İnsanın Başına Artık Bu Kadarı Gelmez Dedirten, 21 Kişinin Ölümüyle Sonuçlanmış Boston Pekmez Seli Felaketi

Malum, felaketlerin ardı arkası kesilmeyen bir dönemdeyiz. İnsan yaşanan tüm bu garip olayları gördükçe sanki bundan daha vahim olanına şahit olamayacakmış gibi düşünüp belki de içten içe kendini avutuyor. Ama durumun öyle olmadığına sizi temin ederiz. 

Gelin, sizi bundan yıllar öncesine götürelim ve felaket olur ama bu kadarı da olmaz diye veryansın ettirecek bir olayın nasıl 21 kişinin ölümüne yol açtığını hep birlikte görelim...

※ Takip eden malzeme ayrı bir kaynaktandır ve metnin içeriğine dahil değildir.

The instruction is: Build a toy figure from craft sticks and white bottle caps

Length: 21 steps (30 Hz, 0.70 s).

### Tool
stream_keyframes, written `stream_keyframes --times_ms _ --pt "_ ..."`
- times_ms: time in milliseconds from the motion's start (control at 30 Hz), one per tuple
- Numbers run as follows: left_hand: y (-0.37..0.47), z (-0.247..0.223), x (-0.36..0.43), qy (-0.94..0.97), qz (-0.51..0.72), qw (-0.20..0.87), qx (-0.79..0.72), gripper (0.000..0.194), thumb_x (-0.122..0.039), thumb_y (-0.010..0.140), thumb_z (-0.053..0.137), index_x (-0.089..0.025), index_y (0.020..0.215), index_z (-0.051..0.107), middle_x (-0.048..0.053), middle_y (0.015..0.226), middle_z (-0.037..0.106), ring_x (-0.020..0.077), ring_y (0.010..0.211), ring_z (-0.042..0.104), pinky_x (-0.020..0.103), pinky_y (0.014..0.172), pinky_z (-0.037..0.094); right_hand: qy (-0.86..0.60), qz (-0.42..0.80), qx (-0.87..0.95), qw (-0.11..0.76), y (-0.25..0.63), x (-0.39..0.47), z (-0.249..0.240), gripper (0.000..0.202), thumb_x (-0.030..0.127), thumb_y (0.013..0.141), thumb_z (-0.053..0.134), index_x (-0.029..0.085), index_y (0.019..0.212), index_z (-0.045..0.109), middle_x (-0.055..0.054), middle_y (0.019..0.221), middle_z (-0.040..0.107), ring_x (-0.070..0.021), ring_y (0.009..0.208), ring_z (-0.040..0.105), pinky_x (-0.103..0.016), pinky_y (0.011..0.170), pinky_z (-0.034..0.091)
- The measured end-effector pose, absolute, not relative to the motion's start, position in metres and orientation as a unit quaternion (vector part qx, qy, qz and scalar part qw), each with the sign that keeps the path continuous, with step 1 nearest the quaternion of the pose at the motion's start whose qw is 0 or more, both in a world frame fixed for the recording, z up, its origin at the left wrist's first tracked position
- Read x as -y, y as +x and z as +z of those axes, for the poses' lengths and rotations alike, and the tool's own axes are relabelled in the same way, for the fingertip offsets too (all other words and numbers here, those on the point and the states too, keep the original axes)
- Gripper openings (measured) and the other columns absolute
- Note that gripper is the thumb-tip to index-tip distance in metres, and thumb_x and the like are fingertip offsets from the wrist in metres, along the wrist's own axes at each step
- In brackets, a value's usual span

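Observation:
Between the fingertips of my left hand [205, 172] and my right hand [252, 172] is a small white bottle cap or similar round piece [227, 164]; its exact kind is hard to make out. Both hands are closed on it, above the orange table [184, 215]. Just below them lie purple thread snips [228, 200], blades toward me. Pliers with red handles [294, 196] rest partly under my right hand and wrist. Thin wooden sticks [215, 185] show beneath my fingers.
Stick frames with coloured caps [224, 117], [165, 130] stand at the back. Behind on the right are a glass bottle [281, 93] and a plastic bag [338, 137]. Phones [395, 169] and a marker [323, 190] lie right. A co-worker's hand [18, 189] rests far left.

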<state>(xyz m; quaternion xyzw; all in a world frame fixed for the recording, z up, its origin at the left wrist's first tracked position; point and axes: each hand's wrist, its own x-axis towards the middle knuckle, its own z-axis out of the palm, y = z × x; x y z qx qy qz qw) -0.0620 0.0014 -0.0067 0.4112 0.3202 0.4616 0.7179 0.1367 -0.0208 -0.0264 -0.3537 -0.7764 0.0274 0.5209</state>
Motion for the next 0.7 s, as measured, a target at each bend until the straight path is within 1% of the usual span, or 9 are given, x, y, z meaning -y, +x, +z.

Takvim yaprakları 15 Ocak 1919'u gösterirken, Amerika Birleşik Devletleri'nin Massachusetts eyaletinin başkenti olan Boston'da belki kırk yıl düşünsek aklımıza gelmeyecek bir olay yaşandı.

Bu olay tarihe 'Büyük Şeker Pekmezi Felaketi' olarak geçti ve o ana tanık olan herkes, muhtemelen bundan daha kötüsünü göremeyeceğini düşünüyordu. Eh, pek de haksız sayılmazlardı doğrusu...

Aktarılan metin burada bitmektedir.